Deployment

s3site compiles to a single static binary.

Reverse proxy

In production, put s3site behind a reverse proxy (nginx, HAProxy, Caddy) for TLS and hostname routing.

Wildcard subdomains

A typical setup is s3site-{name}.example.com with a wildcard DNS record and TLS cert:

*.example.com -> reverse proxy -> s3site

The reverse proxy matches hostnames starting with a prefix and forwards to s3site. s3site routes by the full hostname.

HAProxy example

# ACL matches s3site-* subdomains
acl is_s3site hdr_beg(host) -i s3site-
use_backend s3site if is_s3site

backend s3site
    server s3site-1 127.0.0.1:8080

Caddy example

s3site-*.example.com {
    reverse_proxy localhost:8080
}

Nomad

s3site works well with Nomad's exec driver. Use a template block for configuration and service discovery:

job "s3site" {
  group "s3site" {
    network {
      port "http" {}
    }

    service {
      name = "s3site"
      port = "http"
      provider = "nomad"

      check {
        type     = "tcp"
        interval = "10s"
        timeout  = "2s"
      }
    }

    task "s3site" {
      driver = "exec"

      artifact {
        source = "https://your-artifact-store/s3site"
      }

      template {
        data = <<-EOF
          AWS_S3_BUCKET=my-bucket
          AWS_S3_REGION=us-east-1
          S3SITE_PREFIX=sites/
          S3SITE_POLL=15s
          S3SITE_ADMIN_HOST=admin.example.com
        EOF
        destination = "secrets/env"
        env         = true
      }

      config {
        command = "$${NOMAD_TASK_DIR}/s3site"
        args    = ["-listen", ":$${NOMAD_PORT_http}"]
      }
    }
  }
}

Use dynamic ports (port "http" {}) so Nomad picks a free port. The service registration tells your load balancer where to find it.

Docker

FROM golang:1.25 AS build
WORKDIR /src
COPY . .
RUN CGO_ENABLED=0 go build -o /s3site ./cmd/s3site/

FROM scratch
COPY --from=build /s3site /s3site
ENTRYPOINT ["/s3site"]

docker run -p 8080:8080 s3site \
  -bucket my-bucket \
  -prefix sites/ \
  -listen :8080

systemd

[Unit]
Description=s3site static site server
After=network.target

[Service]
ExecStart=/usr/local/bin/s3site -listen :8080
Environment=AWS_S3_BUCKET=my-bucket
Environment=AWS_S3_REGION=us-east-1
Environment=S3SITE_PREFIX=sites/
Environment=S3SITE_POLL=30s
Environment=S3SITE_ADMIN_HOST=admin.example.com
Restart=always
RestartSec=5

[Install]
WantedBy=multi-user.target

Resource usage

In memory mode (default), all site content lives in RAM. Plan for the sum of all uncompressed archives plus ~20% overhead. CPU is negligible -- just HTTP serving and periodic S3 polls. A few small doc sites need 64-256 MB.
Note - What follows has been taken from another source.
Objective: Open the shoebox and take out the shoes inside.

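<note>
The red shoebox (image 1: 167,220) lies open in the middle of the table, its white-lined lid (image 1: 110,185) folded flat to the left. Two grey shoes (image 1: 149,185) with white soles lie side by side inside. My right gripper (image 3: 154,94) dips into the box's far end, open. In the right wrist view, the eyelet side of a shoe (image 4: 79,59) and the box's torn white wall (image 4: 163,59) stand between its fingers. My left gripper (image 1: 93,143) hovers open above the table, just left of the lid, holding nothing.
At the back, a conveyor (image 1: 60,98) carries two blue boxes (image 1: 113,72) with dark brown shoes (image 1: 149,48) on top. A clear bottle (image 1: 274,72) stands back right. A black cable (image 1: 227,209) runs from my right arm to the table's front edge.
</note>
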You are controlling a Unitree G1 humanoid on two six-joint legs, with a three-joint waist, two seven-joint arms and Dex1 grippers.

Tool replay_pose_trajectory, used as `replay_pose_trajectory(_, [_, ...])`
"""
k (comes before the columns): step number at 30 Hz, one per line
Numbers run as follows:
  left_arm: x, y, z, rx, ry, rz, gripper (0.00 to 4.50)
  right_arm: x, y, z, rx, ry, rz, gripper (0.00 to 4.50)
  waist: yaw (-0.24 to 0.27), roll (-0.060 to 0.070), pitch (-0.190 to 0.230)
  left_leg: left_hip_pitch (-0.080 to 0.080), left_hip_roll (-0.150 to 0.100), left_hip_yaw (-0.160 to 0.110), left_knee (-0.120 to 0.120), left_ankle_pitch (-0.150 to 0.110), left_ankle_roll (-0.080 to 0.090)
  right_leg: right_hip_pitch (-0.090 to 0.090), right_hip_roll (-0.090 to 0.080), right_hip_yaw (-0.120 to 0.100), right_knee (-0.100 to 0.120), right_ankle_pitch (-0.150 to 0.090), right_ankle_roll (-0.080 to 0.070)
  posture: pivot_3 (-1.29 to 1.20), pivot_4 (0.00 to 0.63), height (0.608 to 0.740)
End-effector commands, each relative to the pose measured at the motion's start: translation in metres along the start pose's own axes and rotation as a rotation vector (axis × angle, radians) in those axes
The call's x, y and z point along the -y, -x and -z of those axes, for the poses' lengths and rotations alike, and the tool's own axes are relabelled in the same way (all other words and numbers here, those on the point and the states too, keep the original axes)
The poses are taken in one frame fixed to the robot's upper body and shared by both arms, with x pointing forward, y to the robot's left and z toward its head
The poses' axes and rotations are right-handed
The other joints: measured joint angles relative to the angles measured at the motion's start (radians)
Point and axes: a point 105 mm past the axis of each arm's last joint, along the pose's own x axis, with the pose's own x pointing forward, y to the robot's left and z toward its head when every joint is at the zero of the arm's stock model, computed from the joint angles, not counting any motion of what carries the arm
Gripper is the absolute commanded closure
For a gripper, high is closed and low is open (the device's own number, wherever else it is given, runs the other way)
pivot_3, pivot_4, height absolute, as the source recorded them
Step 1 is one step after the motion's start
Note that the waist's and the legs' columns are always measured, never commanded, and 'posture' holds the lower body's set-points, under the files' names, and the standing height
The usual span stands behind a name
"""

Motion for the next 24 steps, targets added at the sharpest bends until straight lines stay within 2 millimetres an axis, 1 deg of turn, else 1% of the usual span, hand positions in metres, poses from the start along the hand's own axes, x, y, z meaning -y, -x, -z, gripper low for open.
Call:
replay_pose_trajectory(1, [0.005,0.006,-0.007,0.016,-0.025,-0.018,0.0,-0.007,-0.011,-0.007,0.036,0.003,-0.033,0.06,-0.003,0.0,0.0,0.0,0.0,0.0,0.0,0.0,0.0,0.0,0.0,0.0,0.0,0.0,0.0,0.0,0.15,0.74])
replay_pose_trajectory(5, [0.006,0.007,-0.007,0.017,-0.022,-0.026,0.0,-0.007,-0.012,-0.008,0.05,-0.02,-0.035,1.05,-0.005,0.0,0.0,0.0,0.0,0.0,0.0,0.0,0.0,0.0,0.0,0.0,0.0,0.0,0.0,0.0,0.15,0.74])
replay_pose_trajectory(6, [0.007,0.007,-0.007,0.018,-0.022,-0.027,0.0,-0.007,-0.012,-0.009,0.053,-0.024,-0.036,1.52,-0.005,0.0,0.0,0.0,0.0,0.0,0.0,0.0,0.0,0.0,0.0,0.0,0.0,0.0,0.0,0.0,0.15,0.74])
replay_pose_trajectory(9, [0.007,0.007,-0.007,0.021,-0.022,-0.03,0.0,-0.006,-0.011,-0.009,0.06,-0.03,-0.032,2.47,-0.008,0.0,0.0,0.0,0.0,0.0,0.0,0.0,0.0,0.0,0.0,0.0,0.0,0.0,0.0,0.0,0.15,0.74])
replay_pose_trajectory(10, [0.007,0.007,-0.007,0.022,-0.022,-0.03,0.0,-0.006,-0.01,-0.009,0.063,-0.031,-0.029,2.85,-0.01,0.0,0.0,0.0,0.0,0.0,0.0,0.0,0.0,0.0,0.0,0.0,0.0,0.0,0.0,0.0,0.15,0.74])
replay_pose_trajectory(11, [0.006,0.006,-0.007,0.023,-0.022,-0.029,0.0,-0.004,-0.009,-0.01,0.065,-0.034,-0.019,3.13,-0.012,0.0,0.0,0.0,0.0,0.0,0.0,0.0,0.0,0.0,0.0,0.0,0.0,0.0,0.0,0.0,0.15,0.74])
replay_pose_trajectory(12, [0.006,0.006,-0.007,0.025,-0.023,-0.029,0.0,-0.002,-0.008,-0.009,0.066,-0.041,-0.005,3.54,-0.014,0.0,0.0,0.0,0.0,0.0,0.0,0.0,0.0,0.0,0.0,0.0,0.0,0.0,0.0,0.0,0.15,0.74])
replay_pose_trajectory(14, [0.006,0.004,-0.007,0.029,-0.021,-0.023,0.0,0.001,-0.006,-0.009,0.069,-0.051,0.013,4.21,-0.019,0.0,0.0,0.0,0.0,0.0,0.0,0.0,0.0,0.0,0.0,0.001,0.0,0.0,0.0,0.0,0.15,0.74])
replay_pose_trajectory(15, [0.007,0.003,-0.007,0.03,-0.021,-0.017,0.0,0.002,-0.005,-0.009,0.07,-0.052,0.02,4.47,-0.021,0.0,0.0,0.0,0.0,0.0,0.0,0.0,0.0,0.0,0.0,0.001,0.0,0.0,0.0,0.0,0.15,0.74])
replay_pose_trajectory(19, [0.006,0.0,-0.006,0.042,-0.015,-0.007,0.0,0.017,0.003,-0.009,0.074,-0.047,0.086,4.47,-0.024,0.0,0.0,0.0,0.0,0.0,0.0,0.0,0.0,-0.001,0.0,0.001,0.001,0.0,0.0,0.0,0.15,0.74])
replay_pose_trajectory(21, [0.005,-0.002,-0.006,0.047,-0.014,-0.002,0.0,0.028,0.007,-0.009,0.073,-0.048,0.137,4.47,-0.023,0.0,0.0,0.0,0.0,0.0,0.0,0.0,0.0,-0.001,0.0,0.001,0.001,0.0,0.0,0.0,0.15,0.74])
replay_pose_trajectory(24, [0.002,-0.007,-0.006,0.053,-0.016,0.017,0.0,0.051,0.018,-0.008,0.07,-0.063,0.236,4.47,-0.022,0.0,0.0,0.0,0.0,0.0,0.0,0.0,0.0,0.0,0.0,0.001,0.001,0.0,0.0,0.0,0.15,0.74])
In disk mode (-storage disk), sites are extracted to disk. RAM stays around 10-20 MB regardless of how many sites you host. The tradeoff is disk I/O on every request, though the OS page cache helps for frequently accessed files.

Use disk mode when you have many or large sites and don't want to provision memory for all of them.